About ABCD


Purpose of the Association

The purpose of Association of Biomedical Communications Directors (ABCD) shall be to promote the establishment, growth and effective use of information, communications and educational technology to meet the growing needs of health education, patient care and biomedical research. At https://300writers.com/test-takers-for-hire.html any exam takers for hire are interested in health studies that would be available for free for anyone who is interested.


Who Are We?

Our members and individuals who are serving ABCD in leadership roles have a wealth of experience and expertise to share.
Click here to read more about the 2007-2008 ABCD Board of Directors.



Click here to download a membership application.

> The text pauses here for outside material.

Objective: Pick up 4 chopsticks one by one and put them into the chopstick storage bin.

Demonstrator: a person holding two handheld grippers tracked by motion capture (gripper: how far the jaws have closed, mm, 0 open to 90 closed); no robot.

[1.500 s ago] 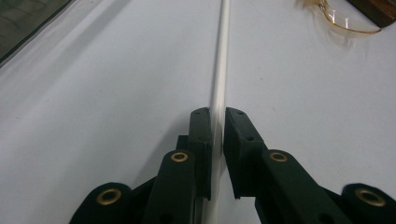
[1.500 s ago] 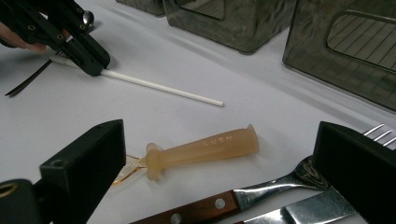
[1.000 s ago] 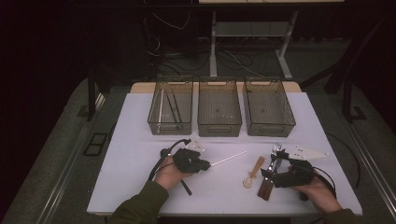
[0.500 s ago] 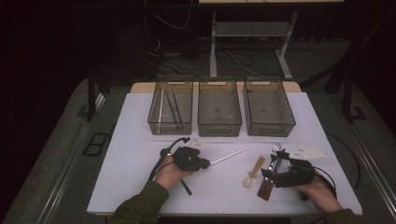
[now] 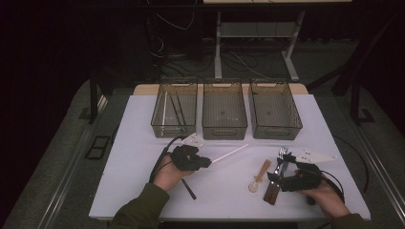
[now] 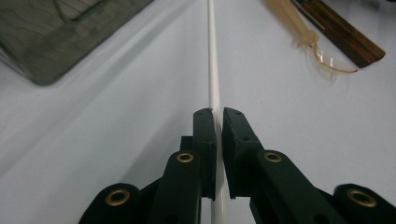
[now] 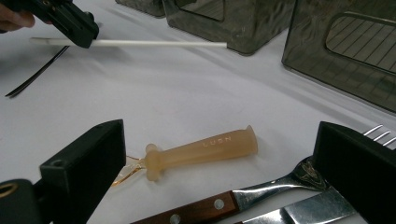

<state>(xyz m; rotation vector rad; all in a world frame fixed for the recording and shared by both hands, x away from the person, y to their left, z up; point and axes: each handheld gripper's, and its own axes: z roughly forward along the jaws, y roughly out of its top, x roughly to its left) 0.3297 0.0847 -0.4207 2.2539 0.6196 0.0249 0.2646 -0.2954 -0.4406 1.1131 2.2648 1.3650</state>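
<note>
My left gripper (image 5: 203, 161) is shut on a thin white stick (image 5: 230, 153), which runs level toward the middle bin and seems to hover just above the white table. In the left gripper view the jaws (image 6: 218, 114) pinch the stick (image 6: 213, 70) near one end. From the right gripper view that gripper (image 7: 70, 21) and the stick (image 7: 159, 43) show at far left. My right gripper (image 5: 282, 171) stands wide open low over a wood-handled fork (image 5: 281, 160) and knife (image 5: 273, 188). Its jaws (image 7: 219, 140) frame a translucent amber spoon (image 7: 205, 148).
Three dark mesh bins stand in a row at the back: the left one (image 5: 174, 112) holds thin sticks, then the middle (image 5: 224, 112) and the right (image 5: 275, 112). The amber spoon (image 5: 258, 175) lies between my hands. A black cable (image 5: 160, 160) loops beside my left hand.
The left gripper with the white stick has edged slightly away from the person, toward the bins. The right gripper and the cutlery have stayed put.
</note>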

Individual membership in ABCD is open to persons who have common managerial concerns in academic health science communications settings. There are two categories of individual membership:

Active Member - Individuals who direct a biomedical communications service or similar facility* in a school or in an academic health science center (both of which must grant degrees in health or life science fields and both of which are hereinafter referred to as "Sponsor"). The only exceptions shall be the directors of biomedical communications centers or similar facilities serving unique institutions, agencies or government entities which are not degree granting institutions but which provide educational technology services of value to a broad health sciences clientele. The submission of complete and accurate data for the member's areas of professional responsibility for the ABCD Annual Survey is a requirement for Active Membership.

Associate Member - Individuals with full responsibility for programs other than biomedical communications, but directly related to the interests of academic biomedical communications programs, and individuals who have been biomedical communications directors but have left the directorship and maintain an interest in the field, may apply to become Associate Members. Also, a subordinate member of a Biomedical Communications management team, such as an associate director, may apply for membership in this category with the recommendation of the institution's active member. Associate members are responsible for the payment of fees or dues determined by the Board of Governors.


Membership Benefits

Active Members - While in good standing, an Active Member is eligible to participate fully in every activity of the Association. Active Members may vote in any general or special election, hold office, and/or serve on any committee, board or other officially constituted body to which they have been duly appointed or elected.

Associate Members - While in good standing, Associate Members are eligible to participate in all of the organization's activities except that they may not serve as officers of the Association or as regional representatives on the Board. One Associate Member will be elected to represent this membership classification on the Board of Directors. This representative will be eligible to serve on and chair all committees except the Membership Committee.


Association Dues

Annual membership fees are $110.00 for Active Members and $50.00 for Associate Members (who purchase the survey at a special price). These rates include the current fee for subscription to the Journal of Biocommunication, which is waived for those ABCD members who are members of AMI or HeSCA. Fees should not be submitted with membership applications, but will be assessed after approval of the application.


For More Information

Robert Wright
ABCD President, June 2008 - June 2009
Director, Biomedical Communications
University of North Texas Health Science Center


Association History

The Association of Biomedical Communications Directors (ABCD) was formed on January 27, 1974, by vote ofapproximately 65 directors gathered for the fourth in a series of meetings which were initiated in 1970 by the National Medical Audio/Visual Center in Atlanta, Georgia. Since then, the organization has developed documents and procedures to govern its operation but has strived to maintain an informal atmosphere emphasizing its purpose as a forum for sharing among its members. In March, 1978, an official Constitution and Bylaws was adopted by the membership, and on April 18, 1979, the Association was incorporated in the State of North Carolina.



The Journal of Biocommunication, a quarterly, is a joint publication of AMI, HeSCA and ABCD. The Journal contains research papers, media and book reviews, editorials and bibliographies which communicate national and international developments related to biomedical communications.

Annual Survey of Biomedical Communication Directors contains national and regional demographic data on biomedical communications units including such items as number of personnel, salaries, types and number of programs served, and pricing data.